Differentiable Optimization of Similarity Scores Between Models and Brains
1MIT BCS
2NYU
3HIH Tübingen
Introduction
How do we know if two systems – biological or artificial – process information in a similar way? Similarity measures such as linear regression, Centered Kernel Alignment (CKA), Normalized Bures Similarity (NBS), and angular Procrustes distance, are often used to quantify this similarity. However, it is currently unclear what drives high similarity scores and even what constitutes a “good” score. Here, we introduce a novel tool to investigate these questions by differentiating through similarity measures to directly maximize the score.
To evaluate the similarity of representations between two systems, we extract feature representations such as activity in a brain area or model layer in response to some sample stimuli. Our objective is to quantify the alignment between these representations using a similarity score. We define a scoring function score(X, Y) as a measure that increases with similarity, achieving a maximum of 1 when X = Y.
Optimization of similarity scores
We identify what drives high similarity scores by differentiating through similarity measures to directly maximize the score. Given a target dataset X, for example a neural dataset, we initialize a synthetic dataset Y by randomly sampling from a standard Gaussian distribution with the same shape as X. We optimize Y to maximize the similarity score with X, leveraging the differentiability of the similarity measures.
We visualize the optimization process for a few similarity measures below. The dataset on the left is the reference dataset X, and the datasets on the right are the synthetic datasets Y for different similarity measures.
Reference
Ridge Regression
CKA
Angular Procrustes
We also evaluate how each principal component (PC) of the reference dataset X is captured as Y is optimized for similarity. What do we learn? CKA can be near its maximum value even when only the first principal component is captured.
In the paper, we present theoretical analyses to explain these results. In particular, we mathematically derive the sensitivity of CKA, angular Procrustes, and Normalized Bures Similarity to the variance of principal component dimensions, and explain the dependence CKA shows to high variance components.
What is a good similarity score?
Our approach to address this question is to examine, across five neural datasets, the similarity score required for a synthetic dataset to encode task relevant information to the same degree as the neural data.
What is a good value for a similarity score?
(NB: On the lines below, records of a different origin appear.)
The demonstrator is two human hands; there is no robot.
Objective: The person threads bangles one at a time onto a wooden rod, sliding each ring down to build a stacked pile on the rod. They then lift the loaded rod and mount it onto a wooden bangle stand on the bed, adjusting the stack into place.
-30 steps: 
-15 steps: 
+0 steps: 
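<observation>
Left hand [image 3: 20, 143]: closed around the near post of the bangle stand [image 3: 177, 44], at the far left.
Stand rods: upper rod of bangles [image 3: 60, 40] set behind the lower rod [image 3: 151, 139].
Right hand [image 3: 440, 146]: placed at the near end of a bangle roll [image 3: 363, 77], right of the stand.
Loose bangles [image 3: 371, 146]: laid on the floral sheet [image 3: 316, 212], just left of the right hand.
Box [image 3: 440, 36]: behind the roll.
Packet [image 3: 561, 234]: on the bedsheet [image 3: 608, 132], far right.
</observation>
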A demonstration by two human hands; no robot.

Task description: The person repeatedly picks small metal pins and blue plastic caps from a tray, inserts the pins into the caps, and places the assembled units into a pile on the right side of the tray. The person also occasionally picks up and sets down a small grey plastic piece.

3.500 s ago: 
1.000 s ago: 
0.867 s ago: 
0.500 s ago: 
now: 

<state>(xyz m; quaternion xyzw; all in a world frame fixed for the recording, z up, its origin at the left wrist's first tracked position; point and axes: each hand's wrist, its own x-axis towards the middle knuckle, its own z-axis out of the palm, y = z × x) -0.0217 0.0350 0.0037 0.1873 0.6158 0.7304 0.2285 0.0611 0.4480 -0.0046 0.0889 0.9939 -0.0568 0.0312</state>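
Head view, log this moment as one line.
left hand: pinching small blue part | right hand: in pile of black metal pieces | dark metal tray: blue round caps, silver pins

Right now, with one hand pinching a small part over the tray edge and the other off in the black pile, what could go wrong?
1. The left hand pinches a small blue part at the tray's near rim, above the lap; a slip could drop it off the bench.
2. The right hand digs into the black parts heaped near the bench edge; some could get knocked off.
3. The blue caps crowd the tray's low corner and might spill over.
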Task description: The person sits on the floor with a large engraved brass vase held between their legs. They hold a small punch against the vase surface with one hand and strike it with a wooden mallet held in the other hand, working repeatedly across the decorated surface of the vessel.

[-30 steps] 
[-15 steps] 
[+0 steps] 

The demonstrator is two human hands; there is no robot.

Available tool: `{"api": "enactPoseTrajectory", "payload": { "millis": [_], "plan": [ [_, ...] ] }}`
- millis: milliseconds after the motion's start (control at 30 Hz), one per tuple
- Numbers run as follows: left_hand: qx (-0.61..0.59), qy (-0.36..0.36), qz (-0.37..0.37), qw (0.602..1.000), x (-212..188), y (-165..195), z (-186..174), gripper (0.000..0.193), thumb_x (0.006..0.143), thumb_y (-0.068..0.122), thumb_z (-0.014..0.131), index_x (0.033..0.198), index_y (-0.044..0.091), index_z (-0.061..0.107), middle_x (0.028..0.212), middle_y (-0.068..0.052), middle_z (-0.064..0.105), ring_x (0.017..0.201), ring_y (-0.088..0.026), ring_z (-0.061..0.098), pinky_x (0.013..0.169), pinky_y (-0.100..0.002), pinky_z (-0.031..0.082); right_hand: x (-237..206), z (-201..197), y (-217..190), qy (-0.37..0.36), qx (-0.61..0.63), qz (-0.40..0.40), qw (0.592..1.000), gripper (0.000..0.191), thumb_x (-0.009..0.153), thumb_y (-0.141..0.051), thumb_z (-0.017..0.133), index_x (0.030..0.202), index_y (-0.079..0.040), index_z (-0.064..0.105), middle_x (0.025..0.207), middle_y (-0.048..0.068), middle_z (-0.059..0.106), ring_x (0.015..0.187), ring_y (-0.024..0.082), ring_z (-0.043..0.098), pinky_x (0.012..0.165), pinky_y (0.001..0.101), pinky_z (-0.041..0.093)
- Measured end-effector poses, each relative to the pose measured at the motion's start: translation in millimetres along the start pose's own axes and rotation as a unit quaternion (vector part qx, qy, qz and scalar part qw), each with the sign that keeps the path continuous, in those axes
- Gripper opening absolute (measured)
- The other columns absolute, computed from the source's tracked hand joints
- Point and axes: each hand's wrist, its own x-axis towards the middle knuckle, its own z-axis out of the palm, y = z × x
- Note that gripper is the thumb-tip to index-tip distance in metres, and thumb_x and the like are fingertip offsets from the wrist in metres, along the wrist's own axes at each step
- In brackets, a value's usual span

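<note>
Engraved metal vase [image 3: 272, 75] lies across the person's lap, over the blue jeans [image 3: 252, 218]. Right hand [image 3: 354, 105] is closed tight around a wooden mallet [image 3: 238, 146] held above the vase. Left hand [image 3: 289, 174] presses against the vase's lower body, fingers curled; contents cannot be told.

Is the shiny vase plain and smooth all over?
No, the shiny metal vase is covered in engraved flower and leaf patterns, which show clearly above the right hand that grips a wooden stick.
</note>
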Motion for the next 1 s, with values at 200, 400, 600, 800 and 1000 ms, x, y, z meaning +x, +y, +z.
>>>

There is no absolute answer! An angular Procrustes score above 0.5 may constitute a good score for the Mante 2013 dataset but a score above 0.8 is required for the Siegel 2015 dataset. And this also depends on the similarity measure.
Another crucial point to make with the figure above is that high similarity scores near the maximum value of 1, particularly for CKA and unregularized linear regression without cross-validation, do not guarantee that models encode task-relevant information in a manner consistent with neural data, i.e. the CKA and linear regression curves in the Siegel 2015 dataset do not approach the horizontal line showing the decode accuracy for the neural data. There may be important features in a dataset that are not captured by a model even when the model-data similarity score is high.
Ridge Regression
Let's take a closer look at ridge regression scores, examining how they change as we vary the regularization strength λ.
This figure highlights that for linear regression methods, including those that are cross-validated and regularized, a high similarity score does not always guarantee that task-relevant information is encoded in a manner consistent with the neural data. In other words, high similarity scores can be achieved without fully capturing the important features of the neural representations.
This underscores the need for caution when interpreting similarity scores, especially in the context of comparing artificial and biological neural representations. It suggests that while similarity measures like ridge regression are useful tools, they should be used in conjunction with other analyses to ensure a comprehensive understanding of how well a model captures the key aspects of neural data.
Are metrics mutually independent?
A natural question that arises is whether different similarity metrics are independent of each other, or if they exhibit consistent relationships. To address this, we consider three possible relationships between any two given similarity metrics:
- Independent: A high score on one metric does not guarantee a high score on the other.
- Coupled: A high score on one metric implies a high score on the other, and vice versa.
- Asymmetric: A high score on the first metric guarantees a high score on the second, but not the other way around.
We characterize the allowable range of scores between two different similarity measures by jointly optimizing their scores.
The figure above shows that a high angular Procrustes similarity implies a high CKA score, but not the converse. A high value of angular Procrustes implies a high score for unregularized linear regression but linear regression that is regularized and cross-validated across experimental conditions can take independent values.
Standardizing similarity measures
We are also developing a Python package to make it easier to compare similarity measures across studies. We currently have around 100 different similarity measures from 14 papers registered and standardized to a common interface.